**** Extracted entries ****
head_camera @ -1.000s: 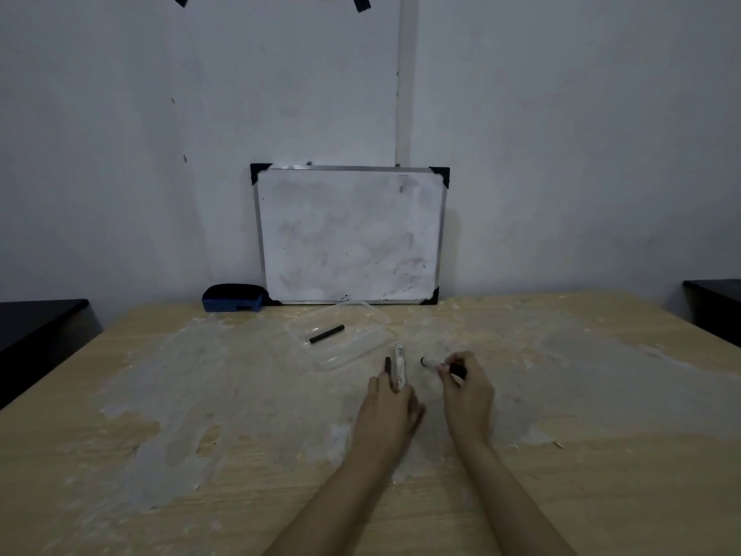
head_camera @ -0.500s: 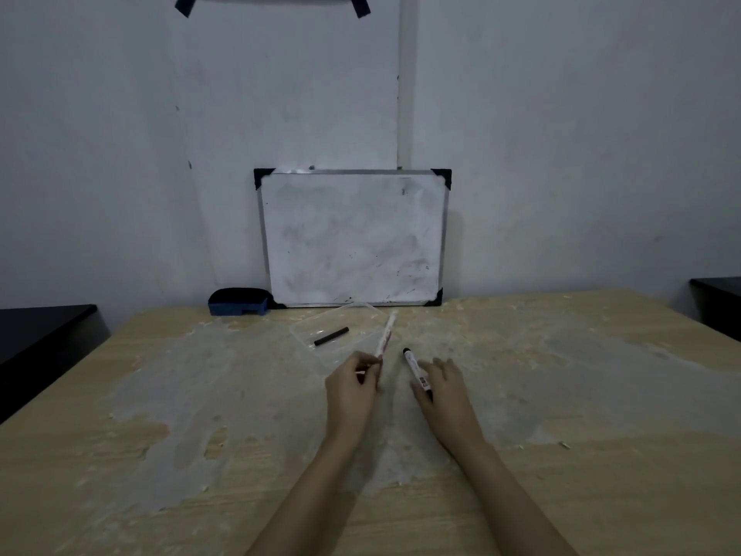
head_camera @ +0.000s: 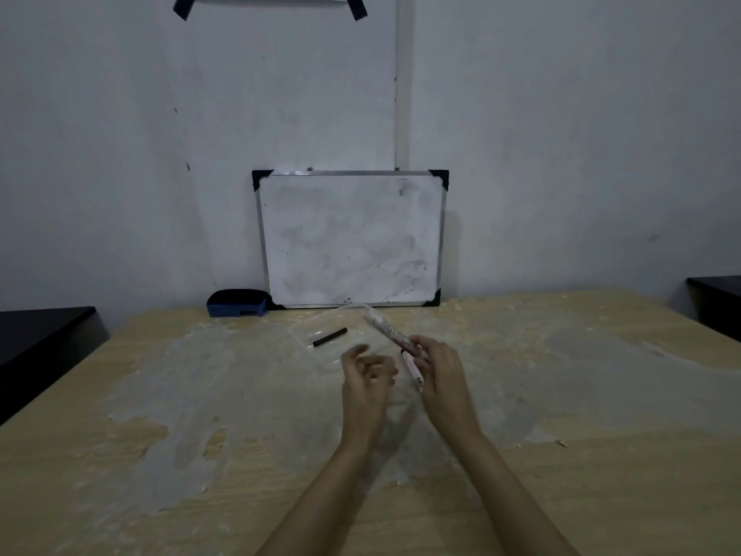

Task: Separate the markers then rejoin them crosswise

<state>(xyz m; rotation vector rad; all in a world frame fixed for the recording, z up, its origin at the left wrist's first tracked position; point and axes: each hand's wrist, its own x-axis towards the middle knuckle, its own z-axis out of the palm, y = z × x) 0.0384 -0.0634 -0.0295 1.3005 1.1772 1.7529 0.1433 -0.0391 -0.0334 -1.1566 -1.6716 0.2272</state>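
- Right hand (head_camera: 441,375) pinches two markers (head_camera: 395,335) just above the table (head_camera: 160,455), near the clear pouch (head_camera: 320,335);
- Left hand (head_camera: 367,379) loose, holding nothing;
- Gathering step, I'd judge; next wants the pouch steadied.

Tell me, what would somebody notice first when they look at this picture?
Probably the two hands in the middle: the right hand holds two white markers, while the left hand hovers beside it with loose, blurred fingers. Behind them a smudged whiteboard leans against the wall, with a blue eraser at its left. Between the board and the hands, a clear plastic tray holds a small black cap.
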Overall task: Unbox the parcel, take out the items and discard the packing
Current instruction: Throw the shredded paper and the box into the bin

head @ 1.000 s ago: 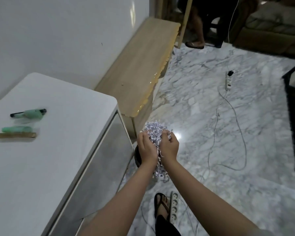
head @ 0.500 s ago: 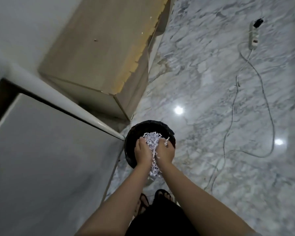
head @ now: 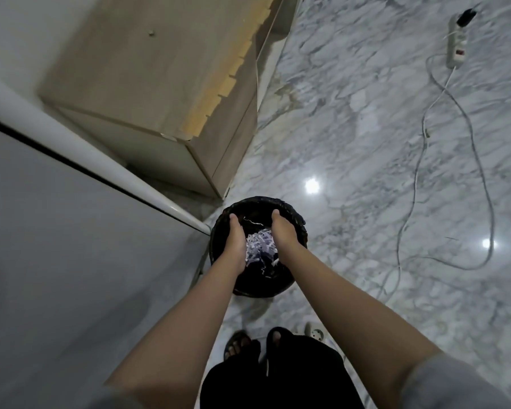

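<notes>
A round black waste bin [head: 300,224] stands on the marble floor below me. A clump of white shredded packing paper [head: 260,247] sits inside it. My left hand [head: 236,245] and my right hand [head: 282,235] reach down into the bin on either side of the paper, a small gap apart, fingers stretched forward. Neither hand grips the paper; a few loose strips lie near the fingertips. The parcel and its items are out of view.
The white table's edge [head: 101,168] runs along the left, touching the bin's side. A wooden bench [head: 160,69] stands just behind the bin. A white power strip [head: 457,45] and its cable [head: 419,172] trail across the floor at right. My sandalled feet [head: 239,343] are below.
I bent over the bin and carried the paper clump down into it. My hands, pressed together around the paper before, have parted and let it go.
</notes>
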The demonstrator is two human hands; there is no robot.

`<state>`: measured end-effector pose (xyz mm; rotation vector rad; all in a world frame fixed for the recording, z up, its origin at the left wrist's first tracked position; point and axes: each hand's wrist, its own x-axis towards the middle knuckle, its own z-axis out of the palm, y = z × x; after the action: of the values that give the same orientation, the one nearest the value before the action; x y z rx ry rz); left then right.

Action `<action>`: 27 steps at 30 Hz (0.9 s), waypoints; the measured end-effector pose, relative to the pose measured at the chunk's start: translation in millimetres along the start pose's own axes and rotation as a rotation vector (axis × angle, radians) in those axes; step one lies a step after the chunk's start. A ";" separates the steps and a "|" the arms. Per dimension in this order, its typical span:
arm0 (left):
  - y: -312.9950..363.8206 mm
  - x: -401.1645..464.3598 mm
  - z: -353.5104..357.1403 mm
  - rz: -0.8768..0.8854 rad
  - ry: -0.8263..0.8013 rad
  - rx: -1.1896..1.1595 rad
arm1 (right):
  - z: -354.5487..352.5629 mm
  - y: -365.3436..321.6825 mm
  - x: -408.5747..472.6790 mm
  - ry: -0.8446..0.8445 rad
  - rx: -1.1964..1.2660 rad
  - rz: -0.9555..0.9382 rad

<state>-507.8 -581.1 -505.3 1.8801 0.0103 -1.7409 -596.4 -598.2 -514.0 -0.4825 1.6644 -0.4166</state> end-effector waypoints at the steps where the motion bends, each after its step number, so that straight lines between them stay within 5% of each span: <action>1: 0.0 -8.5 -0.7 -0.006 0.003 -0.006 | -2.3 -1.8 -8.2 0.000 0.006 -0.008; 9: 6.5 -137.3 -10.6 0.050 0.123 0.023 | -41.4 -40.0 -148.5 0.065 -0.012 -0.122; 16: 48.6 -339.7 -22.7 0.505 0.309 0.105 | -52.4 -109.2 -310.4 0.091 -0.139 -0.316; 27: 60.8 -505.4 -184.8 0.988 0.743 -0.026 | 88.1 -135.9 -483.0 -0.155 -0.389 -1.134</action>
<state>-392.9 -371.5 -19.4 1.8958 -0.5115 -0.3647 -440.2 -454.9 -50.8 -1.7138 1.1772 -0.8377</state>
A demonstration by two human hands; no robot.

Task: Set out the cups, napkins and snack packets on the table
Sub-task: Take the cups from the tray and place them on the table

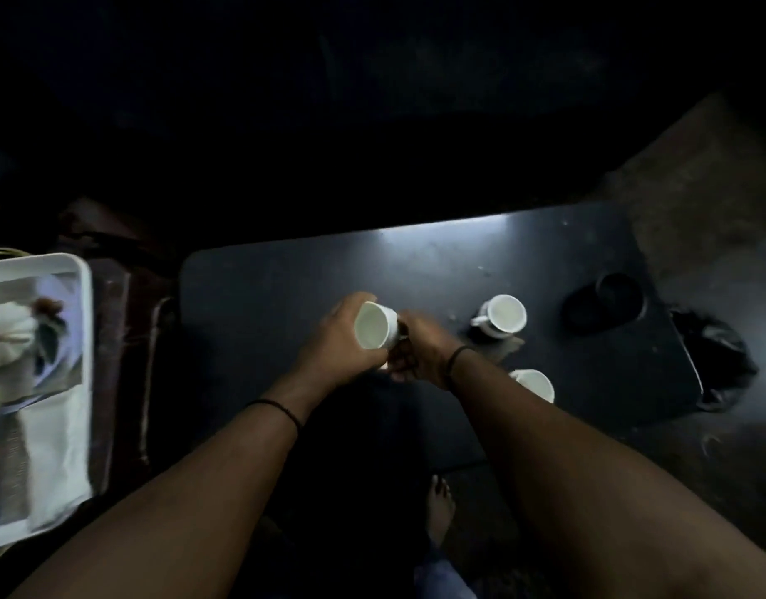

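Two hands are sharing one tilted white cup (376,325) at frame centre above the table (260,287): I'm seeing the left hand (334,339) grasping its body, the right hand (415,345) pinching near its handle, and I'm fearing a fumbled handover dropping it.

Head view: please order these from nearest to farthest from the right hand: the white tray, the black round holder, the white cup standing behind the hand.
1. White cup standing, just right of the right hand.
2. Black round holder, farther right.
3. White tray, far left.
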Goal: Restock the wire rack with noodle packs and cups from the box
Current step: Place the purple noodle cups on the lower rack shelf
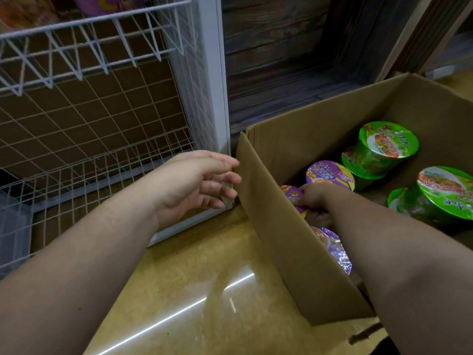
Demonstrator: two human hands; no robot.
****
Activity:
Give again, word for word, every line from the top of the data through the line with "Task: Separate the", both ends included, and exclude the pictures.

The completed task:
head_camera @ -1.000s: 
head_camera @ -0.500s: 
head_camera @ +0.000s: 

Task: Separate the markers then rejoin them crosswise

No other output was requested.